'London's number one eye guy'

March 16, 2018

Tony Gross pictured in 1989 with models wearing his designs in The Sunday Times Magazine

 

MAKING GLASSES SEXY

[Note by Tom Gross]

There will be fewer Middle East dispatches this month because I have been busy organizing a funeral and dealing with other administrative matters on behalf of my uncle Tony Gross, whom I was very close to.

Tony, who was unmarried and childless, died suddenly, but peacefully, last week.

He was a pioneering fashion optician, who worked with people such as Elton John choosing glasses to match Elton’s exotic outfits before concerts. His glasses were worn in several films, including by Julia Roberts in Notting Hill.

As it says in The Times (of London) obituary below, Tony “set about turning glasses from unattractive, government-funded pieces of eye science into a fashion statement that was sexy and mysterious”.

Those who needed to wear glasses “should not have to feel glamour is no longer an option”, he insisted back in the 1970s.

Unfortunately, 11 years ago, Tony suffered a severe stoke and had to retire and sell his stake in Cutler and Gross to help pay for the medical care.

Since many of you on this Middle East list know me personally, for those interested I attach some obituaries below.

(My uncle was also a keen reader of these Mideast dispatches.)

 


A young Elton John wearing Tony Gross’s glasses, who signed the photo “To Tony with love”

 

‘LONDON’S NUMBER ONE EYE GUY’

Tony Gross, ‘London’s number one eye guy’ dies
Gross, once the leading fashion optician in the UK, designed glasses for Elton John, Madonna and Princess Diana
The Jewish Chronicle
March 8, 2018

https://www.thejc.com/news/the-diary/tony-gross-london-s-number-one-eye-guy-dies-1.460210

Tony Gross, co-founder of British luxury eyewear brand Cutler and Gross, has died aged 78.

Described in the 1980s as “London’s number one eye guy” by W fashion magazine in New York, Gross was born into an observant Jewish family in London’s East End in 1939. Starting from relatively humble origins, he worked with Elton John in the 1970s, choosing glasses to match the bespectacled star’s suits. Later customers included Madonna, Tina Turner, George Michael, Hugh Grant, Grace Jones, Princess Diana, Sting, Bono, Rhianna, and Ava Gardner. His glasses were also worn in several films, including by Julia Roberts in Notting Hill.
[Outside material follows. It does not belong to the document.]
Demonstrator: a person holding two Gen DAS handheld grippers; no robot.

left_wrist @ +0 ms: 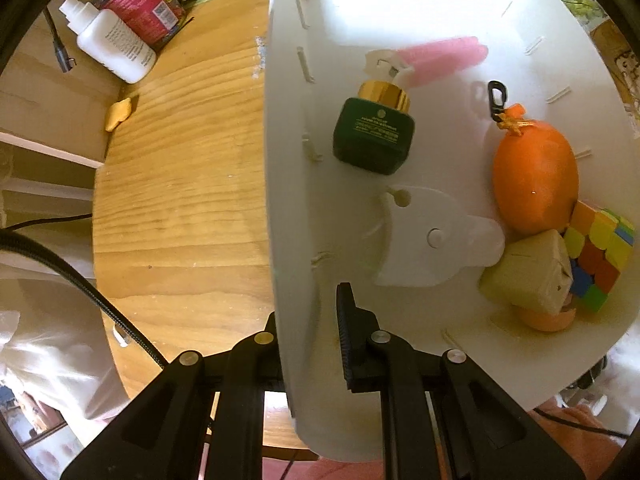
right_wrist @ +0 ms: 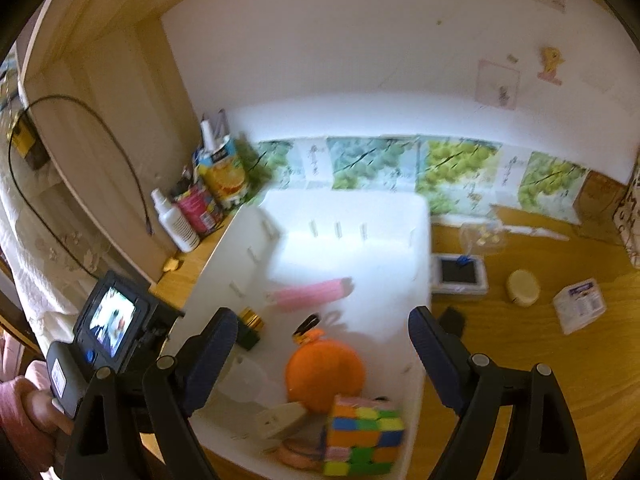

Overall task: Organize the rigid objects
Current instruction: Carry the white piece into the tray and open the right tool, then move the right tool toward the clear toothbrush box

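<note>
Left gripper (left_wrist: pixel 310 344) pinches white bin (left_wrist: pixel 288 200) wall; right gripper (right_wrist: pixel 322 350) hovers wide above.

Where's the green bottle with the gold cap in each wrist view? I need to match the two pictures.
Left wrist: the green bottle lies in the white bin, upper middle of the picture, gold cap pointing up the frame.
Right wrist: the green bottle sits left of centre, partly hidden behind the right gripper's left finger.
Shared landmark: the orange ball to its right in both.
</note>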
Gross, who was in his heyday the leading fashion optician in the UK, was childless. His nephew, political commentator and occasional JC contributor, Tom Gross said: “He had been in a retirement home for the last few years following a stroke, but maintained his good humour and was his usual jolly self to the end.”

A family friend told the JC: “Whereas Tony’s late brother, the writer John Gross, was renowned for his literary skills – ‘Britain’s best read man’ as The Spectator called John – Tony was primarily a visual person, excelling at art and design.”

 



Tony Gross, snake in mouth, showing his more playful side

 

NO LONGER “UNATTRACTIVE, GOVERNMENT-FUNDED PIECES OF EYE SCIENCE”

British optician and designer who made sunglasses a celebrity necessity
Obituary: Tony Gross
The Times (of London)
March 14, 2018

https://www.thetimes.co.uk/article/obituary-tony-gross-mlcjj8qcz

When Tony Gross began selling designer glasses in 1969, an appointment with an optician was widely regarded as an unfortunate “medical necessity” which he likened to “going to the chiropodist”.

Gross, who made many of Elton John’s outlandish spectacles and whose other clients included Madonna, Hugh Grant, Grace Jones, Princess Diana, Sting and Ava Gardner, set about turning glasses from “unattractive, government-funded pieces of eye science” into a fashion statement that was “sexy and mysterious”.

His designs banished the association of glasses with frumps and fogeys, and a visit to Cutler and Gross’s shop in Knightsbridge became a fun experience. It was akin to a trip to Biba or Mary Quant to purchase something that was chic and fashionable, and would be an essential accessory to a stylish wardrobe. Those who needed to wear glasses “should not have to feel glamour is no longer an option”, he insisted.

Gross and his business partner Graham Cutler, whom he met at optometry school at Northampton College, formed a formidable duo. Cutler was a down-to-earth optician with an eye for detail, who oversaw the complicated mechanics of producing bespoke spectacles. It was a vital role, for a top of the range pair could take eight weeks, 42 steps and 35 pairs of hands to make.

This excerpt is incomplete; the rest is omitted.